## [Exercise brief]
Write out, word for word, only the data from its first line to the line containing "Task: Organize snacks".

## [Working data]
* * * * * * * * *

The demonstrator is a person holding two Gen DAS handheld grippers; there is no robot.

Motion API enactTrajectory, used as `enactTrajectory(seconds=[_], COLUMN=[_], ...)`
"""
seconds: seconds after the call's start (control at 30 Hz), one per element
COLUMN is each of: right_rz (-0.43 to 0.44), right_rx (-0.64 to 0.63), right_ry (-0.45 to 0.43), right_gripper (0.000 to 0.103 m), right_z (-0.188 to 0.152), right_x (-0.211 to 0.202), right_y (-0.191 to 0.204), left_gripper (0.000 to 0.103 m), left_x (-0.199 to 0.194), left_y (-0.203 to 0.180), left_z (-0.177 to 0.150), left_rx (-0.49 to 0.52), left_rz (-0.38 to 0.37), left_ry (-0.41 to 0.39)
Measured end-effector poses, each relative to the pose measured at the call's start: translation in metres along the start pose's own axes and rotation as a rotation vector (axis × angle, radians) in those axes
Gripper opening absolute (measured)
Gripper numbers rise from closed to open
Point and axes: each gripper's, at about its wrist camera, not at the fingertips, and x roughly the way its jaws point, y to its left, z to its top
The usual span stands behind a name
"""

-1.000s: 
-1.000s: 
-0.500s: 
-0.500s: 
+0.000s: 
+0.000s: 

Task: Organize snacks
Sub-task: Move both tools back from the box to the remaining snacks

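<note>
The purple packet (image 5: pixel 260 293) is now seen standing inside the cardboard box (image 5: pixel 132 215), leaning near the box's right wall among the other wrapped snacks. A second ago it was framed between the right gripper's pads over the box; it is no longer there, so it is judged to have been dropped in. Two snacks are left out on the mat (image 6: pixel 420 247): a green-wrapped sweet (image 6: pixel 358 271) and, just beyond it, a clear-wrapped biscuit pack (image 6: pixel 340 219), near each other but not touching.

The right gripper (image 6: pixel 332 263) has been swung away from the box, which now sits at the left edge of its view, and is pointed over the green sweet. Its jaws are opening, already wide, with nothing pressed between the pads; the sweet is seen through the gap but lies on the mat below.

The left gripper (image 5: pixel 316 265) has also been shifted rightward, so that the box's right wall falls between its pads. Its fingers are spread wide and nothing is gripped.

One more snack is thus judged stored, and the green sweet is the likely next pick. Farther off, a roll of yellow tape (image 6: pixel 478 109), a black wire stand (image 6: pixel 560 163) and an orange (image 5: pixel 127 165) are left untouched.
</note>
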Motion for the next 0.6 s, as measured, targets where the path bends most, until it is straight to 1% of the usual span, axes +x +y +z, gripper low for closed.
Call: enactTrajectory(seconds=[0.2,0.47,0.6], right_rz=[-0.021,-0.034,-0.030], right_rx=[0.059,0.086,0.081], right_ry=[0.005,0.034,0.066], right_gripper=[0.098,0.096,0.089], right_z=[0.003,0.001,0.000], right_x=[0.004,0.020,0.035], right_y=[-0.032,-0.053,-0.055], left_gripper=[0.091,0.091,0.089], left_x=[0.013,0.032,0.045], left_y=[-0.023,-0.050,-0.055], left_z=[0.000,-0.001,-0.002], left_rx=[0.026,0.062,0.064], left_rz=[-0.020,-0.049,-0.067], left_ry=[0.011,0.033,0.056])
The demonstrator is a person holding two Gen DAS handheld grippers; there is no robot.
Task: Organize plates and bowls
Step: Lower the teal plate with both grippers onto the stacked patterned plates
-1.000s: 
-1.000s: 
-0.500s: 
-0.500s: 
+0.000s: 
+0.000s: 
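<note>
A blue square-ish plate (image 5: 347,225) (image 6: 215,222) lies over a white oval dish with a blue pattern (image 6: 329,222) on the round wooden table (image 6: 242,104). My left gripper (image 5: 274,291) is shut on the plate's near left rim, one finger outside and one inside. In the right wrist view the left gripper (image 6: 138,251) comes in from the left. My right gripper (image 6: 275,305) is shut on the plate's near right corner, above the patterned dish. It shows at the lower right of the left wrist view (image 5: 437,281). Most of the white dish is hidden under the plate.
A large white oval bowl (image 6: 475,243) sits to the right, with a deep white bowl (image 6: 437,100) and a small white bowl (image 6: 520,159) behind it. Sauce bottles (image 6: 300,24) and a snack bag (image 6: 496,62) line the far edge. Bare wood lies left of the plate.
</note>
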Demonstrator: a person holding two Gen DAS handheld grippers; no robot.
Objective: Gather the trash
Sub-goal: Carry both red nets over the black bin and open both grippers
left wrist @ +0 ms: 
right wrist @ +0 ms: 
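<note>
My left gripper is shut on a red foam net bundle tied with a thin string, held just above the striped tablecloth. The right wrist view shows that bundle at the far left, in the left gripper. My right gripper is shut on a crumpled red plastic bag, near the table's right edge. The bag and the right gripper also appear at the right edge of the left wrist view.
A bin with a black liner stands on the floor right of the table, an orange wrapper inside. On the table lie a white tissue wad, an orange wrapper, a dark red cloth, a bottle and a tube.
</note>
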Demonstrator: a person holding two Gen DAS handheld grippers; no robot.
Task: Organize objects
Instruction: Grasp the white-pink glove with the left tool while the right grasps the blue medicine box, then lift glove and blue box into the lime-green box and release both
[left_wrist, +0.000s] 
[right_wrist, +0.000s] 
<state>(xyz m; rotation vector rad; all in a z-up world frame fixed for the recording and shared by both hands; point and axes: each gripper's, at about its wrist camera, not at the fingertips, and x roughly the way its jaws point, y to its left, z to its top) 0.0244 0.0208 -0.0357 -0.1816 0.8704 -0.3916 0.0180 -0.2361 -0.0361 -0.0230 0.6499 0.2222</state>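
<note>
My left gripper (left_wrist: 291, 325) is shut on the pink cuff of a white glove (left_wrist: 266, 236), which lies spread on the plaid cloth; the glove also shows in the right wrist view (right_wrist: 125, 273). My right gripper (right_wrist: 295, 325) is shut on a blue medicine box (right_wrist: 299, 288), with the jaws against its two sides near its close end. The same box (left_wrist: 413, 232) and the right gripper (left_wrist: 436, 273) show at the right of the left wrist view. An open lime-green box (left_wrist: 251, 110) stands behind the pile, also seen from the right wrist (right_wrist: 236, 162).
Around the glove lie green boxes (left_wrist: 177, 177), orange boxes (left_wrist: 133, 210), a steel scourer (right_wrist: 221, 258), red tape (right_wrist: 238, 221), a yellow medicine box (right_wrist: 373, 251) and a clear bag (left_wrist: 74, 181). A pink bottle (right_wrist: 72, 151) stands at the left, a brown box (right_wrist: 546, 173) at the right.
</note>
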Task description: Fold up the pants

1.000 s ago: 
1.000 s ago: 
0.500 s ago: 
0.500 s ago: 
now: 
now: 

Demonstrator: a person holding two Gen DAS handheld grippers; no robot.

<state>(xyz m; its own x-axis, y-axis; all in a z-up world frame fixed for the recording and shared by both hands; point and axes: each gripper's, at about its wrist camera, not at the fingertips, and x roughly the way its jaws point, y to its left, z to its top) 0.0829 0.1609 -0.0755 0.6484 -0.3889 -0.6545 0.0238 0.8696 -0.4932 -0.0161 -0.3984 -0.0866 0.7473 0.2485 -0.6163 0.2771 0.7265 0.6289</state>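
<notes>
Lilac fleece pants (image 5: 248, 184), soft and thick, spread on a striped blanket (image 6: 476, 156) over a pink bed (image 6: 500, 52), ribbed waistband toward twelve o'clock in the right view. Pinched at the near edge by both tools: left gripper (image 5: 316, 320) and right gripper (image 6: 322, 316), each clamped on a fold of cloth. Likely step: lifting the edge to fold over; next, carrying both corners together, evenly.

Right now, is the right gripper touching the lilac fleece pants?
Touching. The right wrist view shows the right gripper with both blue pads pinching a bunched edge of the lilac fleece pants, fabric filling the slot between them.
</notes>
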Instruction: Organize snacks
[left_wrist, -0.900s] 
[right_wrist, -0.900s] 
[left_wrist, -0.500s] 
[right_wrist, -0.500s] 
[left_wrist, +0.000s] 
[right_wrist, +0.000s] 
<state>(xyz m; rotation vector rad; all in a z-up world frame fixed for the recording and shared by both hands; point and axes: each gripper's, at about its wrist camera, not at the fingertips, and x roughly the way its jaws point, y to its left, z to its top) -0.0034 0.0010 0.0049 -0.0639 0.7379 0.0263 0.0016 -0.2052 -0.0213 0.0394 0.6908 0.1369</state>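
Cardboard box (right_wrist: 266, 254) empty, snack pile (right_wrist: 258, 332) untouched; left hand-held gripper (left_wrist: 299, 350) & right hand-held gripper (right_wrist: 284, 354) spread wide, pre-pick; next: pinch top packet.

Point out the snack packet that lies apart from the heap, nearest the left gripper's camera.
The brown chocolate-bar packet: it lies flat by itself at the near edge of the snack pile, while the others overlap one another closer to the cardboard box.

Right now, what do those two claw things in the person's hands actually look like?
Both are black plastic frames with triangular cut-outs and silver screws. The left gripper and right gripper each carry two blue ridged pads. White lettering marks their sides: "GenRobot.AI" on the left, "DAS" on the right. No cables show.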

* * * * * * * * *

## [Solved problem]
The demonstrator is a person holding two Gen DAS handheld grippers; there is no robot.

Motion API enactTrajectory, used as `enactTrajectory(seconds=[_], COLUMN=[_], ...)`
"""
seconds: seconds after the call's start (control at 30 Hz), one per element
COLUMN is each of: right_rz (-0.43 to 0.44), right_rx (-0.64 to 0.63), right_ry (-0.45 to 0.43), right_gripper (0.000 to 0.103 m), right_z (-0.188 to 0.152), right_x (-0.211 to 0.202), right_y (-0.191 to 0.204), left_gripper (0.000 to 0.103 m), left_x (-0.199 to 0.194), left_y (-0.203 to 0.180), left_z (-0.177 to 0.150), left_rx (-0.49 to 0.52), left_rz (-0.38 to 0.37), left_ry (-0.41 to 0.39)
Measured end-effector poses, each relative to the pose measured at the call's start: translation in metres along the start pose's own axes and rotation as a rotation vector (axis × angle, radians) in those axes
Gripper opening absolute (measured)
Gripper numbers rise from closed to open
Point and axes: each gripper's, at about its wrist camera, not at the fingertips, and x roughly the way its jaws point, y to its left, z to its top
The usual span stands behind a name
"""

-1.000s: 
-1.000s: 
-0.500s: 
-0.500s: 
+0.000s: 
+0.000s: 

Task: Organize snacks

The output requires no additions.